Abstract
Background
Choroideremia is an X-linked retinal disease characterized by progressive atrophy of the choroid and retinal pigment epithelium caused by mutations in the CHM gene. SVA (SINE-R/VNTR/Alu) elements are a type of non-autonomous retrotransposon that occasionally self-replicate, reinsert randomly into a gene, and cause disease. Intragenic SVA insertions have been reported as the mechanism underlying a number of diseases including a syndromic form of retinal dystrophy, but have never been found in CHM.
Materials and Methods
Here we identified and characterized a novel hemizygous SVA insertion, c.97_98inSVA (p.Arg33insSVA), in exon 2 of CHM in a male choroideremia patient. The SVA insertion’s impact was evaluated by establishing a patient-derived lymphoblastoid cell line as a source of RNA for mRNA analysis of the CHM transcript, and protein for immunoblot analysis of Rab Escort Protein 1 (REP-1).
Results
Immunoblot analysis revealed absence of REP-1 protein, while a smaller than expected PCR product was amplified from cDNA. Sequencing of this PCR product showed skipping of exon 2, denoted r.50_116del. Ophthalmic examination including psychophysical tests, visual electrophysiology, and fundus imaging showed the patient’s phenotype was consistent with severe early manifestations of choroideremia.
Conclusions
This case is the first report of a SVA insertion in the CHM gene causing choroideremia.
Keywords: SVA insertion, CHM, REP-1, choroideremia, retrotransposon
Introduction
Choroideremia is an X-linked retinal disease characterized by progressive atrophy of the retinal pigment epithelium and choriocapillaris that affects approximately 1:50,000 males (1). Affected males first experience night blindness early in life and subsequently experience progressive peripheral field loss. Electroretinograms of affected males initially follow a course of rod-cone degeneration with the ERG eventually becoming non-detectable. Central vision is generally preserved until the fourth decade of life (2). Carrier females are typically asymptomatic, but fundus abnormalities including signs of chorioretinal degeneration are occasionally observed, especially at the level of the retinal pigment epithelium.

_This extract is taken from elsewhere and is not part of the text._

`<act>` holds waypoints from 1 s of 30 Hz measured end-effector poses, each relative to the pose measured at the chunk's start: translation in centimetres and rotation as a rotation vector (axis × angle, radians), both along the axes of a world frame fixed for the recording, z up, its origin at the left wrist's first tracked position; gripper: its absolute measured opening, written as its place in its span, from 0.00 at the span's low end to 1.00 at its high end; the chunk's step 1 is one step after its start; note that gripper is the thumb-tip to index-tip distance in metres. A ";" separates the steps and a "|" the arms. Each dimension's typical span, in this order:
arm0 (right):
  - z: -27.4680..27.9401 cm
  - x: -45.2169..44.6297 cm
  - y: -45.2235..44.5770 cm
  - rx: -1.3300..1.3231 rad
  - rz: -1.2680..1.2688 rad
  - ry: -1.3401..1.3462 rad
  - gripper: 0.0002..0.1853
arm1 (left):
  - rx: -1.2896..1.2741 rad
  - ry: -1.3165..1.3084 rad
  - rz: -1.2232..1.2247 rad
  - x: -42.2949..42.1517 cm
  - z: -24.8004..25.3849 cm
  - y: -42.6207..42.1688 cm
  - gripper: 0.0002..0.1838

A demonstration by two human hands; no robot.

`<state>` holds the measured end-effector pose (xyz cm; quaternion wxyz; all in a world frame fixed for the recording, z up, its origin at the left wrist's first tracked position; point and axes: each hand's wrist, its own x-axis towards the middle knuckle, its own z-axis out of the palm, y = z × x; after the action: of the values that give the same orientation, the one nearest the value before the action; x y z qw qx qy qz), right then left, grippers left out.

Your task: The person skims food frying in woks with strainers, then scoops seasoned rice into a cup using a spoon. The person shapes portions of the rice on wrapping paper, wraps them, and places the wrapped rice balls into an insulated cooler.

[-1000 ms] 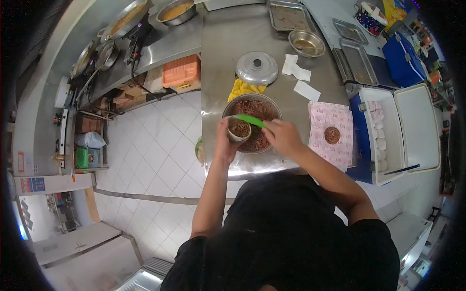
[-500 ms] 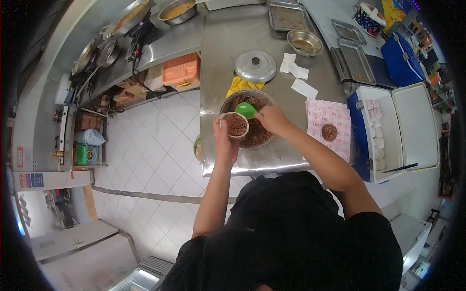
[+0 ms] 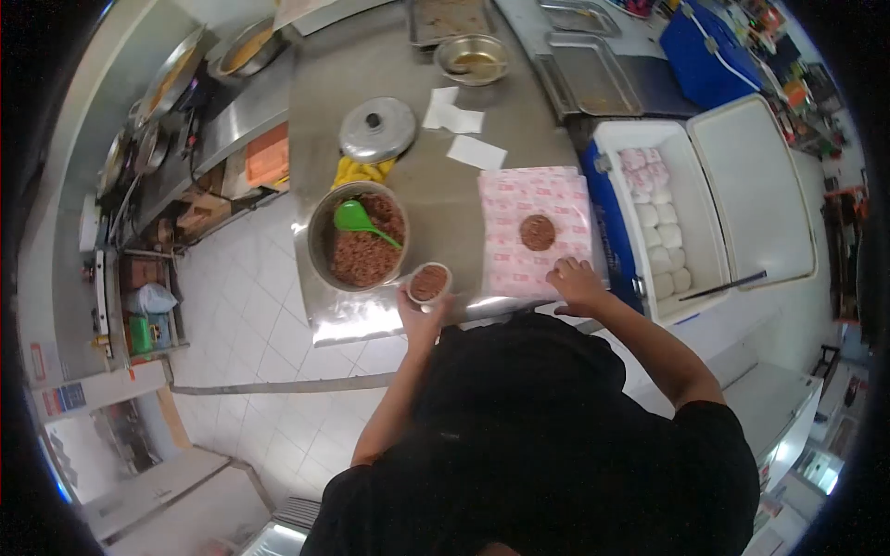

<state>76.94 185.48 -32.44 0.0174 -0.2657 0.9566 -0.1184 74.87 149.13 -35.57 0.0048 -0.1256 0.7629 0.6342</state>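
Observation:
My left hand (image 3: 425,320) is closed around a small white cup (image 3: 429,284) filled with reddish-brown cooked rice. It is just off the lower right of a metal pot (image 3: 320,250), which holds more of the same rice. A green rice paddle (image 3: 357,219) rests in the pot, its handle pointing to the right. My right hand (image 3: 577,285) is at the lower right edge of a stack of pink printed wrapping paper (image 3: 508,206), fingers apart and touching the sheets. On that paper, above the hand, lies a round flat patch of rice (image 3: 537,233).
Behind the pot are a yellow cloth (image 3: 360,171) and a metal lid (image 3: 377,132). White paper pieces (image 3: 477,152), a metal bowl (image 3: 473,63) and a tray (image 3: 447,20) lie farther back. An open cooler (image 3: 640,139) with several white wrapped bundles (image 3: 663,236) stands at the right.
My right hand has let go of the green paddle, leaving it in the pot, and moved right to the paper. My left hand has brought the cup away from over the pot. The view has turned right.

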 end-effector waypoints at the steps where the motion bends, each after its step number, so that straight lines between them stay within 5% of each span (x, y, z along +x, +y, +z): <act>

Choroideremia results from pathogenic mutations in the CHM gene. CHM is located at chromosome Xq21.2, spans over 150 kb, and is comprised of 15 exons. CHM encodes the Rab Escort Protein 1 (REP-1) (3). REP-1 is a key element of the catalytic GTPases prenylation complex necessary for vesicular trafficking. A wide spectrum of CHM mutation types including missense, nonsense, frameshift, and splice site variants along with whole gene rearrangements, have been reported in association with choroideremia (Leiden Open Variation Database; www.lovd.nl). Additionally, rare pathogenic events including large duplications, a substitution mutation within the CHM promoter, a LINE-1 insertion, and an Alu insertion have been reported within CHM (4–7). Recently, a synonymous variant in CHM was reported to disrupt an exonic splicing enhancer leading to exon 11 skipping (8).
SVA (SINE-R/VNTR/Alu) elements are a type of non-autonomous composite retrotransposon comprised of a variable length hexameric repeat (CCCTCT)n followed by an inverted Alu-like sequence, a variable number of tandem repeats (VNTR), a sequence derived from the 3’ end of a HERV-K10 element (SINE-R), and a poly(A) tail (9–11). Approximately 2,700 copies of SVA elements are estimated to be present in the human genome (12). SVA elements are thought to be transcribed by RNA polymerase II, and the subsequent SVA RNAs sometimes reinsert randomly into a gene by L1-encoded proteins acting in trans (13–15). Intragenic SVA insertions are reported as one mutation type underlying a number of diseases including Bardet-Biedl syndrome, a syndromic form of retinal dystrophy (16), but have never been reported in the CHM gene. Here we describe the phenotype and genotype of a choroideremia patient with a novel SVA insertion, and evaluate the impact of the SVA insertion on the CHM transcript and resultant REP-1 protein.
Methods
All procedures were approved by the Institutional Review Boards of UT Southwestern Medical Center and the University of Alberta, Faculty of Medicine and Dentistry. Informed consent was obtained, and all research was conducted in accordance with the Declaration of Helsinki.
An 11-year-old male with no family history of retinal disease, complaining of reduced acuity and decreased visual field underwent ophthalmic examination including best-corrected visual acuity (BCVA), kinetic fields, full-field electroretinogram (ERG) recordings were obtained using the International Society for Clinical Electrophysiology of Vision (ISCEV) standard protocol. Subsequently, morphologic examinations including fundus photography, fundus auto-fluorescence, and spectral-domain optical coherence tomography (SD-OCT) were performed.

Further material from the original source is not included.